* [What to do] Output the entries exactly. Start at the first line, finish with the line containing "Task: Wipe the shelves", and omit the pictures.

Collected data
Start of Block
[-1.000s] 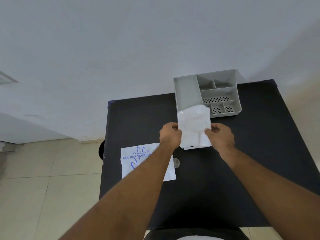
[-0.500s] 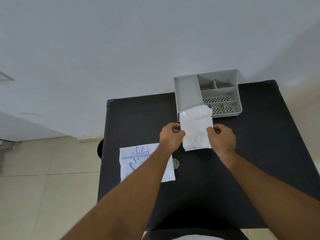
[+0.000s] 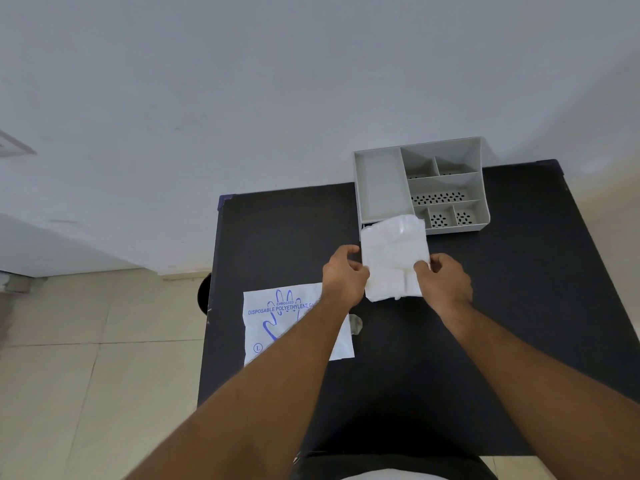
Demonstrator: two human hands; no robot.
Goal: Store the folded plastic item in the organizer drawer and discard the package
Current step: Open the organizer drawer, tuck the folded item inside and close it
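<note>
A folded white plastic item (image 3: 393, 258) is held above the black table (image 3: 519, 306), just in front of the grey organizer (image 3: 381, 181). My left hand (image 3: 344, 277) pinches its left edge and my right hand (image 3: 445, 282) pinches its right edge. Its top edge overlaps the organizer's near rim below the long left compartment. The organizer has several compartments, some with perforated floors. The white package (image 3: 277, 320), printed in blue with a glove outline and "DISPOSABLE POLYETHYLENE", lies flat at the table's left, partly hidden under my left forearm.
A small clear scrap (image 3: 355, 323) lies on the table beside the package. The organizer sits at the table's far edge against a white wall. Tiled floor lies to the left. A dark round object (image 3: 204, 296) shows past the table's left edge.
Both hands have carried the folded plastic item a little farther from me, so its top edge now covers the organizer's near rim. The package has not moved.
</note>
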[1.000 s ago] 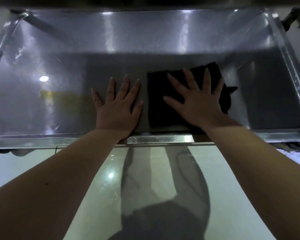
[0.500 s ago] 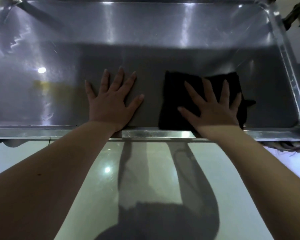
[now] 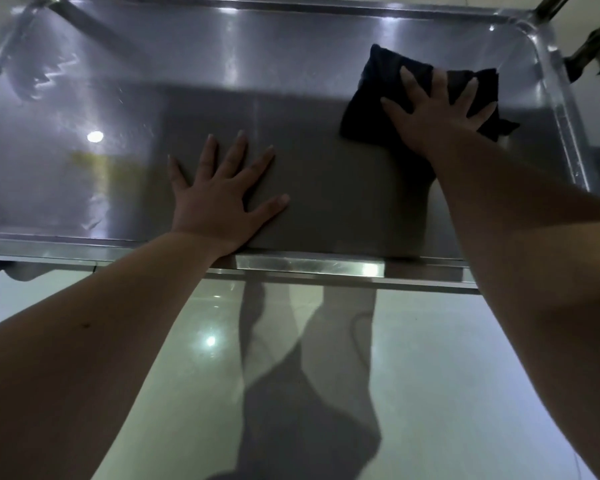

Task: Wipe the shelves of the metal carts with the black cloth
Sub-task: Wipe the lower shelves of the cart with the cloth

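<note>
Evidently soft, light and limp, the black cloth (image 3: 369, 98) lay far right on the shelf (image 3: 291, 64) under the spread right hand (image 3: 437, 112), probably best driven by flat palm pressure, while the spread left hand (image 3: 219, 195) pressed near centre.

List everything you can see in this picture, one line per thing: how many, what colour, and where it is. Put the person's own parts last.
shelf: one, silvery grey metal with a raised rim, fills the upper half of the view
black cloth: one, black, bunched flat on the shelf near its far right corner
cart post: one, silvery, at the shelf's far right corner
floor: one, pale glossy tiles, below the shelf's front edge
shadow: one, dark grey, on the floor between the arms
left hand: one, fingers spread, flat on the bare shelf near the front rim
right hand: one, fingers spread, pressing flat on the black cloth
</note>
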Available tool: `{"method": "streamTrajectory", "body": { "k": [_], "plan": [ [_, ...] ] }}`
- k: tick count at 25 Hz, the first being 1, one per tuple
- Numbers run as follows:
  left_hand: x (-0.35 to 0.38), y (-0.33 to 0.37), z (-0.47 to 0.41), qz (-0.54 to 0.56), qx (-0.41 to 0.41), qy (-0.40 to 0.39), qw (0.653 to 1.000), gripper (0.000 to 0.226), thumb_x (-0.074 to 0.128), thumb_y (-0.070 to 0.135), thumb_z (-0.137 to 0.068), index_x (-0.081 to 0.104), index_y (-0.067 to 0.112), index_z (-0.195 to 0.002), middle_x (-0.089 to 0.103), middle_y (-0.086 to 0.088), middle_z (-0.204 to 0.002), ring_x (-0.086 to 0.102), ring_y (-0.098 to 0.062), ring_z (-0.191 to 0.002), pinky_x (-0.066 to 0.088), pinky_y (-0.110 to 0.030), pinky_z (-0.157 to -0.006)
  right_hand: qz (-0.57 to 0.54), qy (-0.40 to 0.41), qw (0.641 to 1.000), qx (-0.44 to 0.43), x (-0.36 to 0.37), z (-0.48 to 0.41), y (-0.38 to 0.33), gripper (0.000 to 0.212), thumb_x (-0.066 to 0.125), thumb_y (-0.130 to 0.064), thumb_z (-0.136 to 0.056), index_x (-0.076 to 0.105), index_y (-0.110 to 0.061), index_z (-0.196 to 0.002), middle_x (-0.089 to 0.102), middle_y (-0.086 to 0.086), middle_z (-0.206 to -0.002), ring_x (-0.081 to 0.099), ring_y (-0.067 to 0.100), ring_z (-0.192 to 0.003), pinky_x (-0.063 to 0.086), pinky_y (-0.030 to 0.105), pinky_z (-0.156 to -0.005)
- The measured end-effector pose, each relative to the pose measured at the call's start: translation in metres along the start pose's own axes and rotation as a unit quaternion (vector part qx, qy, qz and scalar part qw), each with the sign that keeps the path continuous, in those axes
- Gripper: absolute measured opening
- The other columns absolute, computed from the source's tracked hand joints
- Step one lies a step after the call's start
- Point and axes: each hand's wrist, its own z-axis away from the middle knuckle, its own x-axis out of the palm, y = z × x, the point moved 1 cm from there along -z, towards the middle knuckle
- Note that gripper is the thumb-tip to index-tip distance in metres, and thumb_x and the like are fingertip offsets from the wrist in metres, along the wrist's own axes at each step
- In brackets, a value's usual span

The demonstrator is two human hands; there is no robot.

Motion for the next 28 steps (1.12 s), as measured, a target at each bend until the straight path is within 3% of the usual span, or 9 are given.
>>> {"method": "streamTrajectory", "body": {
  "k": [5,9,13,19,24,28],
  "plan": [
    [0.001,-0.001,0.0,0.001,-0.006,0.0,1.0,0.074,0.014,0.087,-0.079,0.001,0.06,-0.147,0.0,0.015,-0.163,-0.005,-0.023,-0.151,-0.005,-0.067,-0.112,-0.012,0.018,0.999,-0.037,0.02,0.099,0.034,0.067,0.016,-0.082,-0.084,-0.001,-0.061,-0.145,-0.001,-0.007,-0.164,-0.009,0.041,-0.147,-0.006,0.067,-0.112],
    [0.003,0.0,0.004,-0.007,-0.004,-0.001,1.0,0.075,0.01,0.087,-0.078,0.0,0.059,-0.147,-0.002,0.014,-0.164,-0.006,-0.023,-0.151,-0.005,-0.068,-0.112,0.022,-0.007,0.999,-0.041,0.044,0.179,0.054,0.064,0.004,-0.087,-0.073,-0.018,-0.073,-0.131,-0.007,-0.016,-0.162,-0.015,0.037,-0.147,-0.012,0.062,-0.112],
    [0.0,0.002,0.003,-0.007,0.001,-0.005,1.0,0.075,0.011,0.086,-0.079,0.002,0.057,-0.148,-0.002,0.012,-0.164,-0.006,-0.025,-0.151,-0.005,-0.07,-0.111,0.017,0.008,0.999,-0.048,0.026,0.118,0.053,0.063,0.014,-0.084,-0.082,-0.008,-0.068,-0.139,-0.006,-0.012,-0.163,-0.014,0.04,-0.147,-0.01,0.065,-0.11],
    [-0.008,0.008,0.003,-0.027,-0.007,-0.021,0.999,0.074,0.015,0.081,-0.083,0.004,0.054,-0.15,-0.002,0.009,-0.164,-0.008,-0.028,-0.15,-0.006,-0.07,-0.111,-0.032,-0.014,0.999,0.038,-0.005,0.016,0.049,0.069,0.018,-0.082,-0.084,-0.001,-0.059,-0.146,-0.009,-0.008,-0.163,-0.019,0.041,-0.146,-0.011,0.07,-0.108],
    [-0.003,0.075,-0.009,-0.026,0.01,-0.034,0.999,0.068,0.008,0.075,-0.086,0.002,0.052,-0.15,-0.002,0.005,-0.165,-0.013,-0.027,-0.15,-0.009,-0.068,-0.111,-0.033,-0.014,0.999,0.011,0.002,0.056,0.063,0.067,0.02,-0.08,-0.087,0.003,-0.057,-0.148,-0.006,-0.007,-0.164,-0.014,0.04,-0.147,-0.01,0.066,-0.112],
    [0.009,0.097,-0.015,-0.009,-0.026,0.0,1.0,0.066,0.011,0.075,-0.09,0.004,0.053,-0.151,-0.002,0.004,-0.165,-0.006,-0.029,-0.15,-0.006,-0.066,-0.113,-0.016,-0.001,1.0,-0.018,0.023,0.132,0.09,0.065,0.016,-0.082,-0.083,-0.004,-0.064,-0.143,-0.005,-0.012,-0.163,-0.014,0.036,-0.147,-0.011,0.06,-0.114]
  ]
}}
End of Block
* [Response below]
[-1.000s] 
[-0.500s] 
[+0.000s] 
Demonstrator: two human hands; no robot.
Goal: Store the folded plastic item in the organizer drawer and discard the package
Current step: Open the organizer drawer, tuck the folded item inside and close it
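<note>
A folded white plastic item (image 3: 393, 258) is held above the black table (image 3: 519, 306), just in front of the grey organizer (image 3: 381, 181). My left hand (image 3: 344, 277) pinches its left edge and my right hand (image 3: 445, 282) pinches its right edge. Its top edge overlaps the organizer's near rim below the long left compartment. The organizer has several compartments, some with perforated floors. The white package (image 3: 277, 320), printed in blue with a glove outline and "DISPOSABLE POLYETHYLENE", lies flat at the table's left, partly hidden under my left forearm.
A small clear scrap (image 3: 355, 323) lies on the table beside the package. The organizer sits at the table's far edge against a white wall. Tiled floor lies to the left. A dark round object (image 3: 204, 296) shows past the table's left edge.
Both hands have carried the folded plastic item a little farther from me, so its top edge now covers the organizer's near rim. The package has not moved.
</note>
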[1.000 s ago] 
[0.500 s ago] 
[now] 

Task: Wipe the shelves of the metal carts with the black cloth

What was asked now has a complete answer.